Duke Cancer Institute, Duke University Medical Center, Durham, NC.
Department of Population Health Sciences, Duke University School of Medicine, Durham, NC.
Department of Biostatistics and Bioinformatics, Duke University School of Medicine, Durham, NC.
Institute for Clinical and Translational Research, Baylor College of Medicine, Houston, TX.
Department of Surgical Oncology, The University of Texas M. D. Anderson Cancer Center, Houston, TX.
Department of Epidemiology, Fairbanks School of Public Health, Indiana University, Indianapolis, IN.
Channing Division of Network Medicine, Department of Medicine, Brigham and Women's Hospital, Boston, MA.
Department of Medicine, Duke University School of Medicine, Durham, NC.
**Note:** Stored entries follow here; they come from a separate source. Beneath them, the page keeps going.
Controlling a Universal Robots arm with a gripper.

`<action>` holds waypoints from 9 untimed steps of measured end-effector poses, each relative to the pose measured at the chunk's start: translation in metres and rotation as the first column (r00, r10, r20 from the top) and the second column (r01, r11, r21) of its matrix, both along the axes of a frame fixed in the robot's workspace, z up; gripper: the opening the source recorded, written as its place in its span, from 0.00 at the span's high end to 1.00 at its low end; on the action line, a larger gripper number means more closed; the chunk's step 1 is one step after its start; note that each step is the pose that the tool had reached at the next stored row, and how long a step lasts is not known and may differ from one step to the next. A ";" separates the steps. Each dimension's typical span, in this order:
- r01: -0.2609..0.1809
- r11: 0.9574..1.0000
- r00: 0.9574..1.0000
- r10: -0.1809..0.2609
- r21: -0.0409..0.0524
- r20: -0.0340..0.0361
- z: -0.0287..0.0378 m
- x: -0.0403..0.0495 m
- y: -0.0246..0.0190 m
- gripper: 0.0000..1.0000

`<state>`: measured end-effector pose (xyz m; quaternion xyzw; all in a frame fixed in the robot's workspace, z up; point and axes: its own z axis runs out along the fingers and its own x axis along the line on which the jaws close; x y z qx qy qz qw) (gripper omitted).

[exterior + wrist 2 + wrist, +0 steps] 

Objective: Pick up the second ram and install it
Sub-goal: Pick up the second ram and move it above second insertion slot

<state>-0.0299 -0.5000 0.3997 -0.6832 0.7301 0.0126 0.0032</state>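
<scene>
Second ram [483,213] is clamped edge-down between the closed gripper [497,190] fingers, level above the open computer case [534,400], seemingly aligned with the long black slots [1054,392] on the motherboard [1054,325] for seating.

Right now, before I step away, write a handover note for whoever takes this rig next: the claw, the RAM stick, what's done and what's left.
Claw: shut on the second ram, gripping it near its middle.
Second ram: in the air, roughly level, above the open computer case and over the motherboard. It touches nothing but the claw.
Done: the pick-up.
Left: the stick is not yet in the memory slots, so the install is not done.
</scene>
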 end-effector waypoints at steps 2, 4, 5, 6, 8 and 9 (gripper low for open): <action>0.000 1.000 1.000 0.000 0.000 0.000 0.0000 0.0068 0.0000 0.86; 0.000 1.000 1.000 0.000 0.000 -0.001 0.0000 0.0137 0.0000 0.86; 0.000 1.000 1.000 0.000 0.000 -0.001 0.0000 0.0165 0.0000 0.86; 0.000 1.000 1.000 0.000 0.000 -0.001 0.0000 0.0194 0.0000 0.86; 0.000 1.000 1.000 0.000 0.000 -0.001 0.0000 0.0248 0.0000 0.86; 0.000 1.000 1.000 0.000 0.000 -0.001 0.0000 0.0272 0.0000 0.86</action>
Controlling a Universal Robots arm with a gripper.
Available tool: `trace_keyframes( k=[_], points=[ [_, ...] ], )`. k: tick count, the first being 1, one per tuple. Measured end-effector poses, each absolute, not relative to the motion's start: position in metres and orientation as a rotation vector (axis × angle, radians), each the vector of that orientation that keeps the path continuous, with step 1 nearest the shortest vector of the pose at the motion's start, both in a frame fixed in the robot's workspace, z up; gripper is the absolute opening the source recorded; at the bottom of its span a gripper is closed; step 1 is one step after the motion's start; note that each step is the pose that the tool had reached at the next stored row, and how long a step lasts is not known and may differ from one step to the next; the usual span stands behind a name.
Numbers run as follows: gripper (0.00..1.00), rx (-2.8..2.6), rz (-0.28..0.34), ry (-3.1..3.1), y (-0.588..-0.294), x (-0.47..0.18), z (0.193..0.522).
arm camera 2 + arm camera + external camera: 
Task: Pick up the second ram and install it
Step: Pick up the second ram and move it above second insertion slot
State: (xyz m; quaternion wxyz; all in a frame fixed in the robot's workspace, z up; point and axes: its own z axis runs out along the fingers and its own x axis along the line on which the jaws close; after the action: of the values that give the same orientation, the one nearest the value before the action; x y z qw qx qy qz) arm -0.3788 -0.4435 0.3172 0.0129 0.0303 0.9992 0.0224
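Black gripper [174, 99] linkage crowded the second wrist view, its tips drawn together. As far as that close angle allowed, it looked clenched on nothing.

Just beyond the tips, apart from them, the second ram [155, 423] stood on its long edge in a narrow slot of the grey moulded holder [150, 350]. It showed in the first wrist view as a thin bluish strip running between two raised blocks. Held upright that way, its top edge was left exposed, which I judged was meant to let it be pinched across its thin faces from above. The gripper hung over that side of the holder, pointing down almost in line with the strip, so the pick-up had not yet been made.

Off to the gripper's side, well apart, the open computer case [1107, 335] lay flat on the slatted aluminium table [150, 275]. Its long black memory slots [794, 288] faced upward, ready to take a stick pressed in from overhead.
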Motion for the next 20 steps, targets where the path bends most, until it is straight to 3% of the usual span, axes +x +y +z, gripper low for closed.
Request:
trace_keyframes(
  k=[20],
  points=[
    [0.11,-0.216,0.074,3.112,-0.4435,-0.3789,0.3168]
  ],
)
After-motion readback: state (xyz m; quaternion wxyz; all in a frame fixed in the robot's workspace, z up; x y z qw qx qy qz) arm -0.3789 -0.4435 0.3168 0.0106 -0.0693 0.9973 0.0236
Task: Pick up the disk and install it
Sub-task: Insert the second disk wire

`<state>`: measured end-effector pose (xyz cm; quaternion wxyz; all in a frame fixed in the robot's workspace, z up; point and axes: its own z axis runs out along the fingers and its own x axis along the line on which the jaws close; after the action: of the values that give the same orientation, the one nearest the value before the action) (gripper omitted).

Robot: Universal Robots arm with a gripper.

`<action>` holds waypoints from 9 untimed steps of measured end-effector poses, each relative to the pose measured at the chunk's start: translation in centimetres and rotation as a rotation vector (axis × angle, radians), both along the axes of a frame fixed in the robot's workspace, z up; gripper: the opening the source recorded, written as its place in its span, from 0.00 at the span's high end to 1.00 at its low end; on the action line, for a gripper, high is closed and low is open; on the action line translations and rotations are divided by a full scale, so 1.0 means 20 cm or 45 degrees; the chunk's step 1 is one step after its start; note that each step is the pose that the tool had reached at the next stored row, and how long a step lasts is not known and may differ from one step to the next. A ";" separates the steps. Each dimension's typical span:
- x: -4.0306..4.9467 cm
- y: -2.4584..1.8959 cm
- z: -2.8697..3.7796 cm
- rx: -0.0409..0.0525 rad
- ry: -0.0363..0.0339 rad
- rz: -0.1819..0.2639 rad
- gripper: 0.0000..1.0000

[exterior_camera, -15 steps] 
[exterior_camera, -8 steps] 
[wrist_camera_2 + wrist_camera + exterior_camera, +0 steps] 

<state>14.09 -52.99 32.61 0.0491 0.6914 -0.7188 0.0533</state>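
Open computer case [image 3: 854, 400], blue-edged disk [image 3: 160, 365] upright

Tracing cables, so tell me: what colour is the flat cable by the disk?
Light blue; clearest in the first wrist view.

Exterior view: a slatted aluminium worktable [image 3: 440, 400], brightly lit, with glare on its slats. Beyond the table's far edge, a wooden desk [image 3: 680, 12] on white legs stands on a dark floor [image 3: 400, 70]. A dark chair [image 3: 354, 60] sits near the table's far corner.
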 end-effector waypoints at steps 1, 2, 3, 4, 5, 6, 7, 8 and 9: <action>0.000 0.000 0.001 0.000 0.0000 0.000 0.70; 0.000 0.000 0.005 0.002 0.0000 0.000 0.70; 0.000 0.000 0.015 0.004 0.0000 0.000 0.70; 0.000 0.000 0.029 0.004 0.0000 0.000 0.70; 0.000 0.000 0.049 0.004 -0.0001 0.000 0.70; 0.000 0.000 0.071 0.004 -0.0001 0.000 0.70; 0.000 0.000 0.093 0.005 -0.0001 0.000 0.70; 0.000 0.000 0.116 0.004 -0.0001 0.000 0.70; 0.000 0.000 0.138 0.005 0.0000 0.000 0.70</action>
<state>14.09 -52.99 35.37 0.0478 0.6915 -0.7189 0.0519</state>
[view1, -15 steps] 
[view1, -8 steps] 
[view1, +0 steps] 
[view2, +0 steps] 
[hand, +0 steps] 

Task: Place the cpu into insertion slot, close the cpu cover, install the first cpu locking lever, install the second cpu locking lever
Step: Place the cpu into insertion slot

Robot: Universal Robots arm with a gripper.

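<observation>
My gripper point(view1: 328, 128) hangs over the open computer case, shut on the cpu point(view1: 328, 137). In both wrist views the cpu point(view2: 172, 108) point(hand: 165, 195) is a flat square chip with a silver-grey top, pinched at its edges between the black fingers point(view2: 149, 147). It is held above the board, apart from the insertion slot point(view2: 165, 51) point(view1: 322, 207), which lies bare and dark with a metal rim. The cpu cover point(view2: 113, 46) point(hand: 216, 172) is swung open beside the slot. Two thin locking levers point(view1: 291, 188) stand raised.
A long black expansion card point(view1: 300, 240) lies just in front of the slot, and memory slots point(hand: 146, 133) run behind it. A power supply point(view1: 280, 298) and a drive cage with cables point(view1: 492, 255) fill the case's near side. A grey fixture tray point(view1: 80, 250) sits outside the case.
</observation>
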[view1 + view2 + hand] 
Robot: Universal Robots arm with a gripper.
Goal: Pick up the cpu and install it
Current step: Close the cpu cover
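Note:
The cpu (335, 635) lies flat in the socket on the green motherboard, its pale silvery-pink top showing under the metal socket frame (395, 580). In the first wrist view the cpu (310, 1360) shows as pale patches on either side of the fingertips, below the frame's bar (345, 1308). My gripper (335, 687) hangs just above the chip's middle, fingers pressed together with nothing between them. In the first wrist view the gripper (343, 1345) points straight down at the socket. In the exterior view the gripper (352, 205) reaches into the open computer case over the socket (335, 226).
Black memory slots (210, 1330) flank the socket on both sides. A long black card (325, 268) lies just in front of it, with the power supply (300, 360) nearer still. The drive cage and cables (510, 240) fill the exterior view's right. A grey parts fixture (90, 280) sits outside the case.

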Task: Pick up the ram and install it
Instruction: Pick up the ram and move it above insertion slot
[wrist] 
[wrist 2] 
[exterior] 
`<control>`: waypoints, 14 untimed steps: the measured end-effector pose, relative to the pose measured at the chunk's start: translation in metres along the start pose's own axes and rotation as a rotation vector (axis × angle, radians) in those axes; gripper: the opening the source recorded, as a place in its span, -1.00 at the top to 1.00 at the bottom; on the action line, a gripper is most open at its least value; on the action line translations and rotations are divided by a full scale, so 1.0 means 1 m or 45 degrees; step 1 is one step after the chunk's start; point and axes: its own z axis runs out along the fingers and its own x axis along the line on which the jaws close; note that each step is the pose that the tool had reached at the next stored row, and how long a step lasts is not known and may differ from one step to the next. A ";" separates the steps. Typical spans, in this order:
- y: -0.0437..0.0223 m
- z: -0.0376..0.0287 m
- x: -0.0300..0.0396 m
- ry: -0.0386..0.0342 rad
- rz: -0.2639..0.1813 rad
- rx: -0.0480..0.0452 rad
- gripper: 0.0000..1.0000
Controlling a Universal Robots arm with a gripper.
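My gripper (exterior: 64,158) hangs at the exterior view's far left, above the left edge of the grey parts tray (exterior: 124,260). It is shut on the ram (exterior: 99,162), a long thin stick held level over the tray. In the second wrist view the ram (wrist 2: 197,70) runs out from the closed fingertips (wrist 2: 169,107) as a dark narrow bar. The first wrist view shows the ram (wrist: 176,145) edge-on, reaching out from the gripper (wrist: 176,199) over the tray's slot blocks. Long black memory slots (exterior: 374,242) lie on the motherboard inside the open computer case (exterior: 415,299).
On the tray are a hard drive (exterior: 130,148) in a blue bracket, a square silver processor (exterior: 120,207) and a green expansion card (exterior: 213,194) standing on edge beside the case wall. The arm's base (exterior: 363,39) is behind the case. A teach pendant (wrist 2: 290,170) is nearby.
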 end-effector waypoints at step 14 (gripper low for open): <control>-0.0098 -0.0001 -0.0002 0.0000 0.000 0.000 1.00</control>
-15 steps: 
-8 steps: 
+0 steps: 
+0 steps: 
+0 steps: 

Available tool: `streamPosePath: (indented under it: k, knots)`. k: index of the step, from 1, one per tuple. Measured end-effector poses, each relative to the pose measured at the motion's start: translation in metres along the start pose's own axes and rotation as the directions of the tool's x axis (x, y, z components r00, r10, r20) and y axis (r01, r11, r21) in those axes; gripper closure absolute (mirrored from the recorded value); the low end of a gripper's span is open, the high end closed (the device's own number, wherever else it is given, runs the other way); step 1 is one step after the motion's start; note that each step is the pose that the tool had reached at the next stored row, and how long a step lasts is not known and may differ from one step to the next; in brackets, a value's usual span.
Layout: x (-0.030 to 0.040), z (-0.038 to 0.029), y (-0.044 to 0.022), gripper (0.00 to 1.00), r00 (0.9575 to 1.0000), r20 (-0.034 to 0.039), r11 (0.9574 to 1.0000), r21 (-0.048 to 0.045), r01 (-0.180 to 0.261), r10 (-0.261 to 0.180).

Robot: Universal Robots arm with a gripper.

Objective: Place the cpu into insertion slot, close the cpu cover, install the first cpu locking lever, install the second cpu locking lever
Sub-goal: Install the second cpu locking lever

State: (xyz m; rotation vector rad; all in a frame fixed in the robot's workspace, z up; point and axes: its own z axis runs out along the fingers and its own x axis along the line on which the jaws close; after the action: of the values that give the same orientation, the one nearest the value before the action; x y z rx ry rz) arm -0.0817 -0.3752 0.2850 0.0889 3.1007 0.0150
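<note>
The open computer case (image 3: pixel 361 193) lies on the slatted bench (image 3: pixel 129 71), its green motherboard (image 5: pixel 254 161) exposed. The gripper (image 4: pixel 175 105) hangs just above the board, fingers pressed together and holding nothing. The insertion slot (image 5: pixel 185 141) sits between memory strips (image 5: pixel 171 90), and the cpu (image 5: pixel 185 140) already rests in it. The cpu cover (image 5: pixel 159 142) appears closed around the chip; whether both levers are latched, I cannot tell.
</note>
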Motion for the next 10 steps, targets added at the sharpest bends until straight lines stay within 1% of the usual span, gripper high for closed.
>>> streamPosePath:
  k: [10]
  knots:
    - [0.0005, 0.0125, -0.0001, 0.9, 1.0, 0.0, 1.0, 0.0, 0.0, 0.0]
Fatty acids play a key role in cellular bioenergetics, membrane biosynthesis and intracellular signaling processes and thus may be involved in cancer development and progression. In the present study, we comprehensively assessed associations of 14,522 common single-nucleotide polymorphisms (SNPs) in 149 genes of the fatty-acid synthesis pathway with cutaneous melanoma disease-specific survival (CMSS). The dataset of 858 cutaneous melanoma (CM) patients from a published genome-wide association study (GWAS) by The University of Texas M.D. Anderson Cancer Center was used as the discovery dataset, and the identified significant SNPs were validated by a dataset of 409 CM patients from another GWAS from the Nurses' Health and Health Professionals Follow-up Studies. We found 40 noteworthy SNPs to be associated with CMSS in both discovery and validation datasets after multiple comparison correction by the false positive report probability method, because more than 85% of the SNPs were imputed. By performing functional prediction, linkage disequilibrium analysis, and stepwise Cox regression selection, we identified two independent SNPs of ELOVL2 rs3734398 T>C and HSD17B12 rs11037684 A>G that predicted CMSS, with an allelic hazards ratio of 0.66 (95% confidence interval = 0.51-0.84 and p = 8.34 × 10-4 ) and 2.29 (1.55-3.39 and p = 3.61 × 10-5 ), respectively. Finally, the ELOVL2 rs3734398 variant CC genotype was found to be associated with a significantly increased mRNA expression level. These SNPs may be potential markers for CM prognosis, if validated by additional larger and mechanistic studies.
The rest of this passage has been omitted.